::: RECORDS FOR THIS TASK :::

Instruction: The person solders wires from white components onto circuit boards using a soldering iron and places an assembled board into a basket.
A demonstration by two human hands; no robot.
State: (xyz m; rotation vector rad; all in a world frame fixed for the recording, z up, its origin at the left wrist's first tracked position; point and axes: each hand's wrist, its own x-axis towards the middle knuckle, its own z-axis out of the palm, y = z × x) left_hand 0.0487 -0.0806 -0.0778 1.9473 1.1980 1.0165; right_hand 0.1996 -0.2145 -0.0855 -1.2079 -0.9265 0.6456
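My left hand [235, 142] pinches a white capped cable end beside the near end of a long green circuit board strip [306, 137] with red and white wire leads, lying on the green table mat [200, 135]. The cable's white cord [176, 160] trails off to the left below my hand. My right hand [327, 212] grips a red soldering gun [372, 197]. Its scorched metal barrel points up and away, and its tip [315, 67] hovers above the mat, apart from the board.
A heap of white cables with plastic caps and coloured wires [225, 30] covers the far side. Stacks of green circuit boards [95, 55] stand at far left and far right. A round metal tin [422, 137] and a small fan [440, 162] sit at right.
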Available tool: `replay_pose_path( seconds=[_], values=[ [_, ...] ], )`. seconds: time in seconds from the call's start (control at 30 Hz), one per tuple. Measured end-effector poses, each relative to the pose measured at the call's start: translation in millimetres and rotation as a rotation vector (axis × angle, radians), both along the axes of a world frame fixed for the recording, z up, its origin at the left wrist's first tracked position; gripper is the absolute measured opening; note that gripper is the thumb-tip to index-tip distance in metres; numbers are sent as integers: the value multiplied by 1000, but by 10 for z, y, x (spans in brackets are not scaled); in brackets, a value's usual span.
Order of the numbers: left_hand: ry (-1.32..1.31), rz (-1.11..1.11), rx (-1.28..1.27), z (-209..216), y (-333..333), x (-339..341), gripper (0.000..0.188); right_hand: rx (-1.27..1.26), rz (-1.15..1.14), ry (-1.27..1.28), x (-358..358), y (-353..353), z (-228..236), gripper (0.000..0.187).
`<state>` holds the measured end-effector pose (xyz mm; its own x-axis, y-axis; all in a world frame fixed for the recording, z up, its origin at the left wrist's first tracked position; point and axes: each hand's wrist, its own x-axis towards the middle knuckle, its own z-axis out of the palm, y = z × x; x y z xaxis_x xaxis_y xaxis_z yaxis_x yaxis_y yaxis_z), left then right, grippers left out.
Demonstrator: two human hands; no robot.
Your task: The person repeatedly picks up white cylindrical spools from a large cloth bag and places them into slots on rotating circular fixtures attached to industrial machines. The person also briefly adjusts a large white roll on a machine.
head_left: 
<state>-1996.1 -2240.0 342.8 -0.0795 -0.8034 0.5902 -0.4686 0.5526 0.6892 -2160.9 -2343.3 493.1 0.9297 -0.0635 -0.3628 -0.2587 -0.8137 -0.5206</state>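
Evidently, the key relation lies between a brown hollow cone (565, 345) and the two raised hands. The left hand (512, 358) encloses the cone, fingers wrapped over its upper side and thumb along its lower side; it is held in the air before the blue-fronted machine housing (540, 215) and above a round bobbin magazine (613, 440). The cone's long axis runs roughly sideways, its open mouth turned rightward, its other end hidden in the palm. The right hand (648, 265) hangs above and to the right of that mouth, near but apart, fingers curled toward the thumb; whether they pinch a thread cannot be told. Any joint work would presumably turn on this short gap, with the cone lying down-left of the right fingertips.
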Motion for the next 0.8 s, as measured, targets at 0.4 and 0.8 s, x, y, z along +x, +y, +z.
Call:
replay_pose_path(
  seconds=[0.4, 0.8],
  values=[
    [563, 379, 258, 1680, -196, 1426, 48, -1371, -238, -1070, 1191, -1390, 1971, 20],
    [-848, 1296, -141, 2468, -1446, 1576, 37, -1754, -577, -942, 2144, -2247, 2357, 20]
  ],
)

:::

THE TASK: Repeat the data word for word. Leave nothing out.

SOLUTION BELOW:
Instruction: The person solders wires from white components onto circuit boards using a soldering iron and places an assembled board into a basket.
A demonstration by two human hands; no robot.
State: (xyz m; rotation vector rad; all in a world frame fixed for the recording, z up, its origin at the left wrist's first tracked position; point and axes: each hand's wrist, its own x-axis towards the middle knuckle, its own z-axis out of the palm, y = z × x) left_hand 0.0487 -0.0806 -0.0778 1.9473 1.1980 1.0165; right_hand 0.1996 -0.2145 -0.0855 -1.2079 -0.9265 0.6456
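My left hand [235, 142] pinches a white capped cable end beside the near end of a long green circuit board strip [306, 137] with red and white wire leads, lying on the green table mat [200, 135]. The cable's white cord [176, 160] trails off to the left below my hand. My right hand [327, 212] grips a red soldering gun [372, 197]. Its scorched metal barrel points up and away, and its tip [315, 67] hovers above the mat, apart from the board.
A heap of white cables with plastic caps and coloured wires [225, 30] covers the far side. Stacks of green circuit boards [95, 55] stand at far left and far right. A round metal tin [422, 137] and a small fan [440, 162] sit at right.
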Available tool: `replay_pose_path( seconds=[_], values=[ [_, ...] ], )`. seconds: time in seconds from the call's start (control at 30 Hz), one per tuple. Measured end-effector poses, each relative to the pose measured at the call's start: translation in millimetres and rotation as a rotation vector (axis × angle, radians), both along the axes of a world frame fixed for the recording, z up, its origin at the left wrist's first tracked position; gripper is the absolute measured opening; note that gripper is the thumb-tip to index-tip distance in metres; numbers are sent as integers: the value multiplied by 1000, but by 10 for z, y, x (spans in brackets are not scaled); in brackets, a value's usual span.
Order of the numbers: left_hand: ry (-1.32..1.31), rz (-1.11..1.11), rx (-1.28..1.27), z (-209..216), y (-333..333), x (-339..341), gripper (0.000..0.188); right_hand: rx (-1.27..1.26), rz (-1.15..1.14), ry (-1.27..1.28), x (-358..358), y (-353..353), z (-228..236), gripper (0.000..0.187).
`<state>` holds the measured end-effector pose (xyz mm; its own x-axis, y-axis; all in a world frame fixed for the recording, z up, its origin at the left wrist's first tracked position; point and axes: each hand's wrist, its own x-axis towards the middle knuckle, its own z-axis out of the palm, y = z × x; x y z xaxis_x xaxis_y xaxis_z yaxis_x yaxis_y yaxis_z), left then right, grippers left out.
Demonstrator: two human hands; no robot.
Your task: The person repeatedly picks up white cylindrical spools from a large cloth bag and places them into slots on rotating circular fixtures attached to industrial machines. The person also briefly adjusts a large white roll on a machine.
head_left: 
<state>-1996.1 -2240.0 342.8 -0.0795 -0.8034 0.5902 -0.4686 0.5526 0.6892 -2160.9 -2343.3 493.1 0.9297 -0.0635 -0.3628 -0.2587 -0.8137 -0.5206</state>
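Evidently, the key relation lies between a brown hollow cone (565, 345) and the two raised hands. The left hand (512, 358) encloses the cone, fingers wrapped over its upper side and thumb along its lower side; it is held in the air before the blue-fronted machine housing (540, 215) and above a round bobbin magazine (613, 440). The cone's long axis runs roughly sideways, its open mouth turned rightward, its other end hidden in the palm. The right hand (648, 265) hangs above and to the right of that mouth, near but apart, fingers curled toward the thumb; whether they pinch a thread cannot be told. Any joint work would presumably turn on this short gap, with the cone lying down-left of the right fingertips.
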Motion for the next 0.8 s, as measured, targets at 0.4 and 0.8 s, x, y, z along +x, +y, +z.
Call:
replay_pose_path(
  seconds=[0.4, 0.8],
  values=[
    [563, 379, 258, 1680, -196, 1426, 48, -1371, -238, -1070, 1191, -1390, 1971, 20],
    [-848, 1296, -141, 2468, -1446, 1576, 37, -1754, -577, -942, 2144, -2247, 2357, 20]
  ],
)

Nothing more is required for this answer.